CrazyHunter: The Rising Threat of Open-Source Ransomware

by Jeremy Ong

Junior Threat Intelligence Researcher

WithSecure Intelligence

31 March 2025

 

 

Background

A ransomware attack on the Mackay Memorial hospital in Taiwan is the latest example of a growing number of incidents revolving around publicly available, offensive tools and code that threat actors are utilizing. The ransomware encryptor used in this incident, dubbed “CrazyHunter”, was built using a ransomware builder called “Prince Ransomware” which was publicly available on GitHub. WithSecure has observed a growing number of actors employing this specific ransomware builder in ransomware attacks. There are a number of ‘lone wolf’ ransomware events that do not seem to use ransomware-as-a -service, affiliate models [read about that here]. As such, these can often be under-reported as we – as an industry – tend to focus on ‘big game’, more productive and attributable ransomware “franchises”.  The purpose of this blog is to provide some technical analysis into the Prince Ransomware builder, and the tactics, techniques and procedures (TTP) behind the Mackay Memorial Hospital – and likely other Taiwanese – incidents.

Summary of the Incident

As noted in the report by CMMedia, the incident at Mackay Memorial Hospital Taiwan began on 9th February 2025. The threat actor began by infecting a small number of computers, probably to gauage the hospital's network defence. Upon seeing no or limited security, the threat actor continued their attack, laterally moving across the entire hospital network before detonating the ransomware encryptor. This resulted in the encryption of over 600 devices across two district branches, Taipei and Tamsui. The encryption of files caused key systems to crash and prevented staff access to patient data.
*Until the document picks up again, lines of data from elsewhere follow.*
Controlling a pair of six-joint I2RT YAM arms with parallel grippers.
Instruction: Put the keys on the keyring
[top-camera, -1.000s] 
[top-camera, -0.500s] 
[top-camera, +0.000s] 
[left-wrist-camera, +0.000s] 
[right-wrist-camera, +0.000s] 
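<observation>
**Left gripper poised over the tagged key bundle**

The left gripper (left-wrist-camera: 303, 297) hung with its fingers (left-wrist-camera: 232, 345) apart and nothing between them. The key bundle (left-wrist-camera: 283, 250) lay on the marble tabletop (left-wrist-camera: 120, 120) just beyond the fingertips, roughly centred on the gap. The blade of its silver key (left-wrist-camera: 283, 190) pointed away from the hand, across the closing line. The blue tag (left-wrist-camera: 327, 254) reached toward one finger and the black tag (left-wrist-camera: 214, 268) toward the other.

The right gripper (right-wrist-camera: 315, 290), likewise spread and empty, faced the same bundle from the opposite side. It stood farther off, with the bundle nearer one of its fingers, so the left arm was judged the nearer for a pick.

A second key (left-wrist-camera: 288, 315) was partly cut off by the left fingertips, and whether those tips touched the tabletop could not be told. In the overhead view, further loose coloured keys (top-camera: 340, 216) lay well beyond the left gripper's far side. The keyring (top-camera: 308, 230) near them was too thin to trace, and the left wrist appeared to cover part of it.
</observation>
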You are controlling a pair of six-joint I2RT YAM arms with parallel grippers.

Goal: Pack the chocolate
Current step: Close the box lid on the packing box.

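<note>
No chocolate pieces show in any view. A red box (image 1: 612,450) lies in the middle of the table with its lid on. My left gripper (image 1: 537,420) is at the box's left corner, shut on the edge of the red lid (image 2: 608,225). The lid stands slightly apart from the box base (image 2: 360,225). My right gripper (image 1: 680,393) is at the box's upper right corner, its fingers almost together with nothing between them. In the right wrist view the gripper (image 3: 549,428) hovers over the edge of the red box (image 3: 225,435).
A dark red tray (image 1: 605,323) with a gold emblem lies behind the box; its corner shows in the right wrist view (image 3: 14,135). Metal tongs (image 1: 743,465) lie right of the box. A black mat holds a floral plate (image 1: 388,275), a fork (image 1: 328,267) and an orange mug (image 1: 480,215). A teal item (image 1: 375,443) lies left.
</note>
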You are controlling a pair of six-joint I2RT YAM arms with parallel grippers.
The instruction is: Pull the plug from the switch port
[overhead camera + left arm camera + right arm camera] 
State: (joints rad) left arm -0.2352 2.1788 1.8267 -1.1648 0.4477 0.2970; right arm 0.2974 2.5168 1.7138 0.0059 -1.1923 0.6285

The initial point of entry was reported as a USB device inserted into a computer within the network (reportedly by a staff member). A physical initial access vector (IAV) is relatively rare in ransomware incidents, however, there is some precedent of pre-infected USB devices propagating malware. Reports of this incident did not state what the first stage malware dropped by the USB device was, and WithSecure has been unable to ascertain it.

WithSecure was able to detect a portion of the malware artifacts on VirusTotal that were likely used to conduct the attack, allowing for further analysis on the tools deployed in this incident. The artifacts were bundled in a file called “bb2.zip” which was uploaded to the platform multiple times, twice from Taiwan.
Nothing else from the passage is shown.